The convex hull ${\displaystyle \operatorname {co} S}$ of a subset ${\displaystyle S}$ is equal to the set of all convex combinations of elements in ${\displaystyle S,}$ which are finite linear combinations of the form ${\displaystyle t_{1}s_{1}+\cdots +t_{n}s_{n}}$ where ${\displaystyle n\geq 1}$ is an integer, ${\displaystyle s_{1},\ldots ,s_{n}\in S}$ and ${\displaystyle t_{1},\ldots ,t_{n}\in [0,1]}$ sum to ${\displaystyle 1.}$[22] The intersection of any family of convex sets is convex and the convex hull of a subset is equal to the intersection of all convex sets that contain it.[22]
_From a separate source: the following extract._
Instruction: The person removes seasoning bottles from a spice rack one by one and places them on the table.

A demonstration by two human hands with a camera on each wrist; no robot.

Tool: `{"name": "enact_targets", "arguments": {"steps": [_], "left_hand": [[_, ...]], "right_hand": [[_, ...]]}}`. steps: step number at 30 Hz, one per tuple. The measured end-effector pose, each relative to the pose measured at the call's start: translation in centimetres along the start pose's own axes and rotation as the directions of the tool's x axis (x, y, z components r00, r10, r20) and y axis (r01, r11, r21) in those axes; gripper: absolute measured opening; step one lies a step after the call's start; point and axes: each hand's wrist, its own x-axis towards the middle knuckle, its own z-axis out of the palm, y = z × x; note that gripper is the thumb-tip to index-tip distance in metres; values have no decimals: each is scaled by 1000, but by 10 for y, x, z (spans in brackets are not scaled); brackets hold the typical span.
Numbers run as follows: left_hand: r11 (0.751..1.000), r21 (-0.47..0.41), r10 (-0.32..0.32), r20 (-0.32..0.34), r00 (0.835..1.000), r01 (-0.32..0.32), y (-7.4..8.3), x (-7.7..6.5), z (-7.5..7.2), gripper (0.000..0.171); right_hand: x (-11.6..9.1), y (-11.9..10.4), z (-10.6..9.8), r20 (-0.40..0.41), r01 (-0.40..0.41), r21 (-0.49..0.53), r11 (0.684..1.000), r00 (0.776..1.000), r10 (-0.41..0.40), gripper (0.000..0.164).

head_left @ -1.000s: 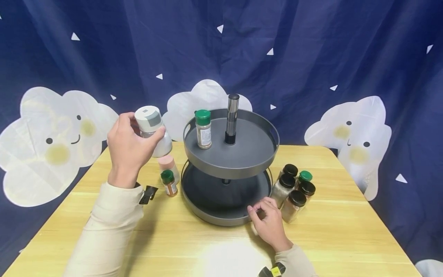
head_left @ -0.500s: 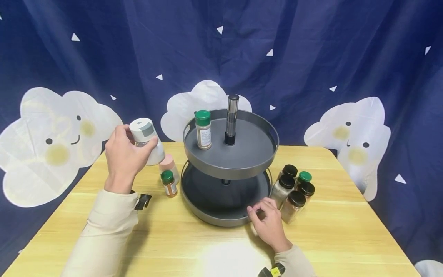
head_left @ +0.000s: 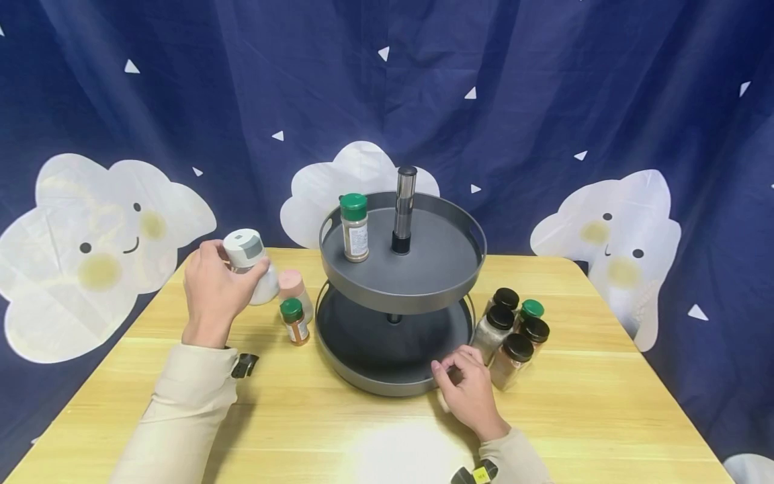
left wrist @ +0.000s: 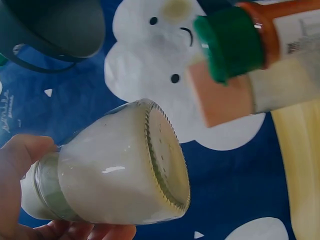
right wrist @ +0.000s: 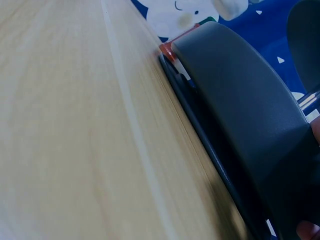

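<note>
In the head view my left hand [head_left: 214, 289] holds a glass shaker jar [head_left: 264, 282] with a white cap, tilted above the left of the table. Its pale contents and ridged base show in the left wrist view, with thumb and fingers around the cap end. My right hand [head_left: 471, 390] is at the front right rim of the two-tier tray [head_left: 387, 388], with curled fingers and thumb at the rim. In the right wrist view only bits of fingers [right wrist: 308, 231] show against the tray wall. A green-capped spice jar [head_left: 355, 235] stands on the upper tier.
A pink-capped shaker [head_left: 292, 286] and a small green-capped spice jar [head_left: 296, 329] stand left of the tray. Several black-capped jars [head_left: 510, 359] and one green-capped jar [head_left: 532, 310] cluster at its right. A metal post [head_left: 405, 202] rises from the upper tier.
My left hand has lowered the white-capped shaker jar and moved it slightly left, towards the table. The right hand and the tray have stayed in place.
</note>
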Motion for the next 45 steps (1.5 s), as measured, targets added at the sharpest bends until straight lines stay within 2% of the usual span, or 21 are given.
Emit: {"name": "enact_targets", "arguments": {"steps": [14,22,29,45], "left_hand": [[998,24,-58,63,996,57,-32,-5,14,61],[992,57,-115,135,984,108,-43,-8,22,62],[991,70,-126,175,976,115,-51,-10,28,65],[990,82,-131,203,970,116,-67,-19,41,61]], "right_hand": [[-2,4,1,10,-2,1,1000,1000,2,25],[-1,2,0,12,-10,0,1000,1000,10,24],[-2,3,1,10,-9,1,1000,1000,9,25],[-2,4,0,17,-18,-13,1000,1000,18,23]]}}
### Neighborhoods and open sets

Properties of neighborhoods and open sets

Every TVS is connected[5] and locally connected[23] and any connected open subset of a TVS is arcwise connected. If ${\displaystyle S\subseteq X}$ and ${\displaystyle U}$ is an open subset of ${\displaystyle X}$ then ${\displaystyle S+U}$ is an open set in ${\displaystyle X}$[5] and if ${\displaystyle S\subseteq X}$ has non-empty interior then ${\displaystyle S-S}$ is a neighborhood of the origin.[5]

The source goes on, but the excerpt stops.